■ TASK TO COMPLETE
Leave the pictures behind and reproduce every line of the listing exactly.

■ SUPPLIED MATERIAL
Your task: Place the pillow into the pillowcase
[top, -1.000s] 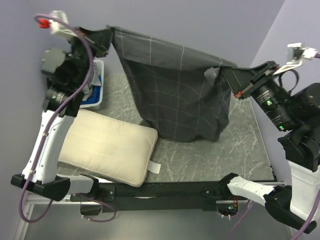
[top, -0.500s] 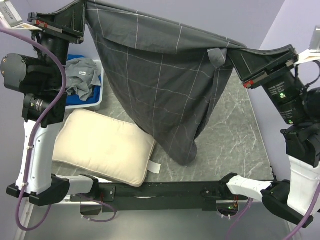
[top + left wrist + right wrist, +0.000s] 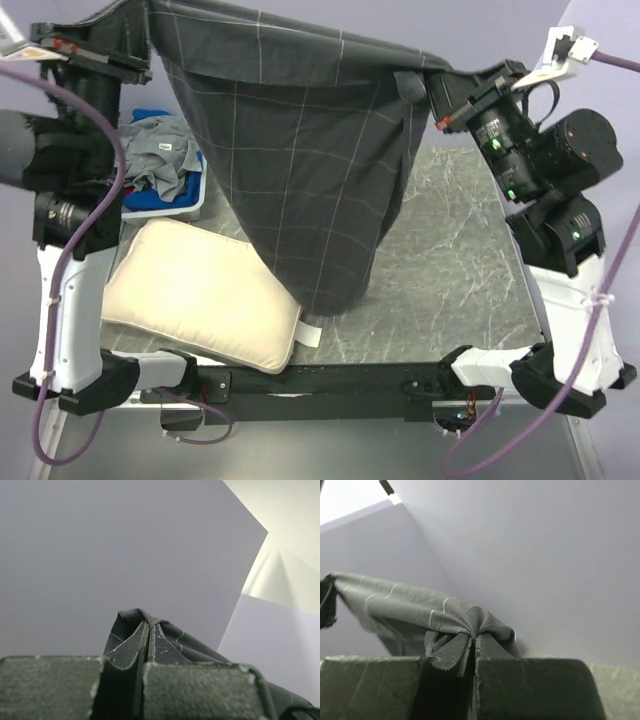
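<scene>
Left hand (image 3: 148, 22) and right hand (image 3: 437, 97) each clench a corner of the pillowcase (image 3: 300, 180), which hangs between them over the pillow (image 3: 200, 295).

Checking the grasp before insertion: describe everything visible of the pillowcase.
The pillowcase is dark charcoal cloth with a thin pale grid. It hangs lifted, its top edge stretched between the left claw and right claw, each shut on a bunched corner. The body drapes down, narrowing to a low tip beside the pillow; contact there is unclear.
</scene>
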`<state>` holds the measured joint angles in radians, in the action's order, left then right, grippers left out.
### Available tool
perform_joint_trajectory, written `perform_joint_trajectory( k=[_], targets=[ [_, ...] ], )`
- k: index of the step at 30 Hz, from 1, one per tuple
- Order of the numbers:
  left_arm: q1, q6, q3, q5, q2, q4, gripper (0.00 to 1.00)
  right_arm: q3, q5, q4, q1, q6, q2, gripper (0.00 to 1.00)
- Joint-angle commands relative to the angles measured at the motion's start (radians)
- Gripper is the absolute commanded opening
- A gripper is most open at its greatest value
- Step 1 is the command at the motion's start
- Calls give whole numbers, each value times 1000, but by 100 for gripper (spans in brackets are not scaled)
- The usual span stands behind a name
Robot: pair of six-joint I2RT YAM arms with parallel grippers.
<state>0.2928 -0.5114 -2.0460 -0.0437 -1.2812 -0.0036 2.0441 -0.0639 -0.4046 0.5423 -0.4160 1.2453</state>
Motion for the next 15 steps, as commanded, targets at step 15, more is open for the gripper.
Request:
perform_joint_trajectory(
  k=[15],
  targets=[
    [-11, -77, 151, 431, 266, 22, 1, 354, 48, 279, -146, -116, 434, 0]
  ],
)
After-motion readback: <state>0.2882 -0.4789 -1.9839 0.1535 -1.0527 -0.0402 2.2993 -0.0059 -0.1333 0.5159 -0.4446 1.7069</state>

■ TASK ANSWER
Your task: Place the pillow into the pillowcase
[top, -1.000s] 
[top, -0.500s] 
[top + left wrist + right wrist, +0.000s] 
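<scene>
Left hand (image 3: 148, 22) and right hand (image 3: 437, 97) each clench a corner of the pillowcase (image 3: 300, 180), which hangs between them over the pillow (image 3: 200, 295).

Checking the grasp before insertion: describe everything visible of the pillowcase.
The pillowcase is dark charcoal cloth with a thin pale grid. It hangs lifted, its top edge stretched between the left claw and right claw, each shut on a bunched corner. The body drapes down, narrowing to a low tip beside the pillow; contact there is unclear.
</scene>
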`<state>` holds the measured joint angles in radians, in the action's order, left then right, grippers left out.
### Available tool
perform_joint_trajectory, written `perform_joint_trajectory( k=[_], targets=[ [_, ...] ], )`
- k: index of the step at 30 Hz, from 1, one per tuple
- Order of the numbers:
  left_arm: q1, q6, q3, q5, q2, q4, gripper (0.00 to 1.00)
  right_arm: q3, q5, q4, q1, q6, q2, gripper (0.00 to 1.00)
- Joint-angle commands relative to the angles measured at the motion's start (radians)
- Gripper is the absolute commanded opening
- A gripper is most open at its greatest value
- Step 1 is the command at the motion's start
- Calls give whole numbers, each value times 1000, but by 100 for gripper (spans in brackets are not scaled)
- The usual span stands behind a name
Robot: pair of six-joint I2RT YAM arms with parallel grippers.
<state>0.2928 -0.5114 -2.0460 -0.0437 -1.2812 -0.0036 2.0441 -0.0639 -0.4046 0.5423 -0.4160 1.2453</state>
Motion for the next 15 steps, as commanded, targets at step 15, more is open for the gripper.
Request:
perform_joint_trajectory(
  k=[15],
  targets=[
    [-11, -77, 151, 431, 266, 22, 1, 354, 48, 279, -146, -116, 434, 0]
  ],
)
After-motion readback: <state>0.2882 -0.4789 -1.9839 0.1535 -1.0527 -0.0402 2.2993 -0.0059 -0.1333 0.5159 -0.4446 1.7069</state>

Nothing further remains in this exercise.